◆ **Your instructions**
Output each entry in full so that the result matches the data exactly.

====== Input records

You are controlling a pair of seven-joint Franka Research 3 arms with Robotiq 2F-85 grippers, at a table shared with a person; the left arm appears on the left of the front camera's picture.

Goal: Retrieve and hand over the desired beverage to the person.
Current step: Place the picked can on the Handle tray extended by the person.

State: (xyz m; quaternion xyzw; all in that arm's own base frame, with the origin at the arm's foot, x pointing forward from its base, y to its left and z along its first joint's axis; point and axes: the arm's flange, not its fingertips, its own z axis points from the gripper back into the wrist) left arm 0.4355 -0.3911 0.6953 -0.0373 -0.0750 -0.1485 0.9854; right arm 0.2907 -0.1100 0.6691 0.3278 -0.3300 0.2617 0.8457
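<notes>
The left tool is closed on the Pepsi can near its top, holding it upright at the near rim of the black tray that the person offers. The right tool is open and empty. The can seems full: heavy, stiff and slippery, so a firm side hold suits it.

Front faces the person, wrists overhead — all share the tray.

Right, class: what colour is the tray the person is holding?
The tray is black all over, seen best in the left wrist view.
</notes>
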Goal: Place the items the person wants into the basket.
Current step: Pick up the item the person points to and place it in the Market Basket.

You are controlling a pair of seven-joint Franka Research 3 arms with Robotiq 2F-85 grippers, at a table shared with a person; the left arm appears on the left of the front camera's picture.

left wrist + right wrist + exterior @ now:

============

◆ **Your solution**
You are controlling a pair of seven-joint Franka Research 3 arms with Robotiq 2F-85 grippers, at a table shared with a person; the left arm appears on the left of the front camera's picture.

Goal: Retrieve and hand over the desired beverage to the person.
Current step: Place the picked can on the Handle tray extended by the person.

State: (xyz m; quaternion xyzw; all in that arm's own base frame, with the origin at the arm's foot, x pointing forward from its base, y to its left and z along its first joint's axis; point and axes: the arm's flange, not its fingertips, its own z axis points from the gripper back into the wrist) left arm 0.4355 -0.3911 0.6953 -0.0373 -0.0750 -0.1485 0.9854; right arm 0.2907 -0.1100 0.6691 0.3278 -0.3300 0.2617 0.8457
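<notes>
The left tool is closed on the Pepsi can near its top, holding it upright at the near rim of the black tray that the person offers. The right tool is open and empty. The can seems full: heavy, stiff and slippery, so a firm side hold suits it.

Front faces the person, wrists overhead — all share the tray.

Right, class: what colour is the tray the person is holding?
The tray is black all over, seen best in the left wrist view.
</notes>
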Goal: Place the items the person wants into the basket.
Current step: Pick up the item the person points to and place it in the Market Basket.

You are controlling a pair of seven-joint Franka Research 3 arms with Robotiq 2F-85 grippers, at a table shared with a person; the left arm appears on the left of the front camera's picture.

left wrist + right wrist + exterior @ now:

This exercise has now been finished.